» Problem description
Each entry should be restated word for word, with all pictures left out.

______________________________

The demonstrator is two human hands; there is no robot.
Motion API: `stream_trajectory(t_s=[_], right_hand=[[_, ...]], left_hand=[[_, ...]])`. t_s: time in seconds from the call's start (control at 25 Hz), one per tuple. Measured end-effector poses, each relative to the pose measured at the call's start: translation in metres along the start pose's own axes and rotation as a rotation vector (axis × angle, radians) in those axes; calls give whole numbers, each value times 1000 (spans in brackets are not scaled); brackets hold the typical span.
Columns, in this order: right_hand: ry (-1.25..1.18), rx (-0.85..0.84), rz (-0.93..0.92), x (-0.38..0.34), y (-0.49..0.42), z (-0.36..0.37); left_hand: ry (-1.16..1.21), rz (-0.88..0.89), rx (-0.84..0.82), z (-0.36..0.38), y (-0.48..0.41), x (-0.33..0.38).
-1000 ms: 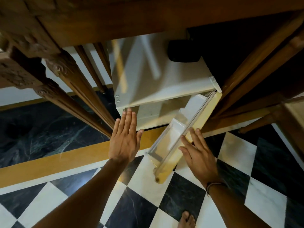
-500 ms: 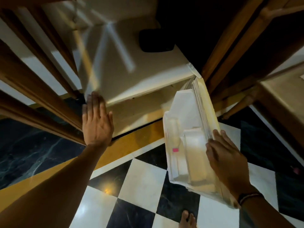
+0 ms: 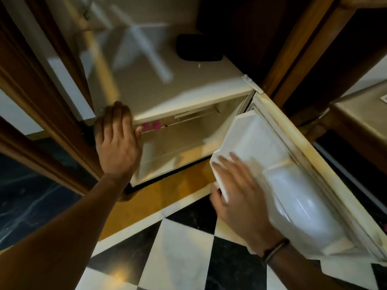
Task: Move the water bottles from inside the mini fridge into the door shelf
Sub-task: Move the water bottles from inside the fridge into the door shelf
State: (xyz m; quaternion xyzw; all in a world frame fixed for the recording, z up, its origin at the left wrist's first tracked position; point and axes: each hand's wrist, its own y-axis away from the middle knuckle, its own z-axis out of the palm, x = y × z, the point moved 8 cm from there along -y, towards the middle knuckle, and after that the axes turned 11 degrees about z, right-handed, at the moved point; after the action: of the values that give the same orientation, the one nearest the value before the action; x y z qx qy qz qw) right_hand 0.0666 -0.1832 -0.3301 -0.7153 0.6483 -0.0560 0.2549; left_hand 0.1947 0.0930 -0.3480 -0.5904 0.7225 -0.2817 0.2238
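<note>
the cream boxy mini fridge [image 3: 167, 88] stands open; left hand [image 3: 117, 143] flat, fingers spread on its top-left corner, right hand [image 3: 240, 195] fingers curled round the white moulded door shelf [image 3: 272, 155] edge; pink bottle caps [image 3: 150, 126] inside.

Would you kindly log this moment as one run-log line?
fridge door: open | left hand: on fridge top edge | right hand: gripping door liner | pink caps: inside | door shelf: empty

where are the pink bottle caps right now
In the head view, the pink caps sit at the upper left of the open fridge interior, just under its top edge, right beside the left hand.
</note>
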Motion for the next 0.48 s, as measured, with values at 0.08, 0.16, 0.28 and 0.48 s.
stream_trajectory(t_s=[0.08, 0.16, 0.28, 0.48], right_hand=[[77, -42, -67, -6, 9, 50], [242, -109, 16, 28, 9, 90], [399, -279, 271, 99, 5, 129], [597, -470, 240, 154, 13, 163]], left_hand=[[14, 15, 45, 3, 2, -2], [13, 51, 76, 3, 1, -3], [17, 105, 165, 3, 0, -6], [-8, 153, 220, 13, 1, -5]])
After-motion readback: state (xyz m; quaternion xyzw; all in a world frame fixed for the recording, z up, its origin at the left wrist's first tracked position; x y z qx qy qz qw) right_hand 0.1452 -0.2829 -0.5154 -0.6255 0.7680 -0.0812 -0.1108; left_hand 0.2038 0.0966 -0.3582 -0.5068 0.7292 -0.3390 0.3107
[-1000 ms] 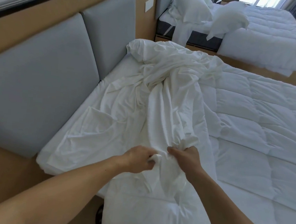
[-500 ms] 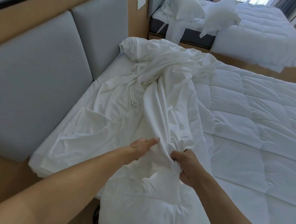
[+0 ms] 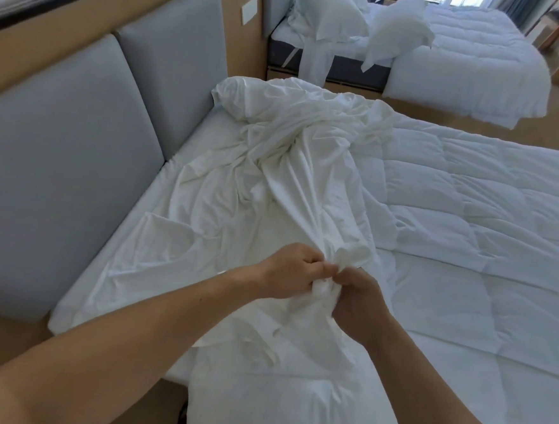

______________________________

» Answer area
The demonstrator is two human hands; there is no robot.
Motion API: `stream_trajectory(t_s=[_], right_hand=[[_, ...]], left_hand=[[_, ...]])`. t_s: time in seconds from the call's start (control at 25 Hz), one per tuple. Measured end-effector poses, each relative to the pose measured at the call's start: translation in metres along the start pose's own axes and rotation as a rotation vector (axis × angle, radians) in those axes; calls give whole numbers, each value times 1000 (spans in brackets are not scaled); brackets hold the typical span.
Columns, in this order: right_hand: ry (-1.25..1.18), rx (-0.85..0.84), rz (-0.93..0.92), x (-0.38..0.34), y (-0.49..0.42), z (-0.36..0.37); left_hand: ry (-1.16..1.21), rz (-0.88..0.89), rx (-0.84..0.82), z (-0.36..0.38), y (-0.48..0.41), x (-0.33..0.38).
-1000 ms: 
-500 ms: 
+0 ms: 
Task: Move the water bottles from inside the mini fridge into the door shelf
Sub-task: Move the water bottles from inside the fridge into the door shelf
State: (xyz m; quaternion xyzw; all in a world frame fixed for the recording, z up, its origin at the left wrist's first tracked position; point and axes: each hand's wrist, its own y-axis away from the middle knuckle, its own z-axis out of the palm, x = y × z, the point moved 8 cm from there along -y, towards the middle knuckle, and after that the axes turned 11 degrees about z, right-handed, at the moved point; after the action: of the values that give the same orientation, the one nearest the value before the action; x y z qx qy qz qw) right_hand 0.0666 -0.1832 -0.3301 -0.7153 0.6483 -0.0560 0.2549; left_hand 0.1947 0.0930 -0.3480 -0.5904 0.7225 -0.2817 0.2238
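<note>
the cream boxy mini fridge [image 3: 167, 88] stands open; left hand [image 3: 117, 143] flat, fingers spread on its top-left corner, right hand [image 3: 240, 195] fingers curled round the white moulded door shelf [image 3: 272, 155] edge; pink bottle caps [image 3: 150, 126] inside.

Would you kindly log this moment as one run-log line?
fridge door: open | left hand: on fridge top edge | right hand: gripping door liner | pink caps: inside | door shelf: empty

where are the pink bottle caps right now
In the head view, the pink caps sit at the upper left of the open fridge interior, just under its top edge, right beside the left hand.
</note>
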Motion for the next 0.48 s, as measured, with values at 0.08, 0.16, 0.28 and 0.48 s.
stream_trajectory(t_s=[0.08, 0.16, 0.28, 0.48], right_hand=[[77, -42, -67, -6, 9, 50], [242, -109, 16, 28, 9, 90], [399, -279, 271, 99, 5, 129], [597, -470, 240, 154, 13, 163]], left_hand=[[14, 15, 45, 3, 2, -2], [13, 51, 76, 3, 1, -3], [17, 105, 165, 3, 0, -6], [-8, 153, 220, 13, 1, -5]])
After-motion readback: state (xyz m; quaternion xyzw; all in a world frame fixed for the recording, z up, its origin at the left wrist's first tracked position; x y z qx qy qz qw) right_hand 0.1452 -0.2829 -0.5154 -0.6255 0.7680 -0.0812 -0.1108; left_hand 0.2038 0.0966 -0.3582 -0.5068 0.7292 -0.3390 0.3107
[-1000 ms] 
[-500 ms] 
[+0 ms] 

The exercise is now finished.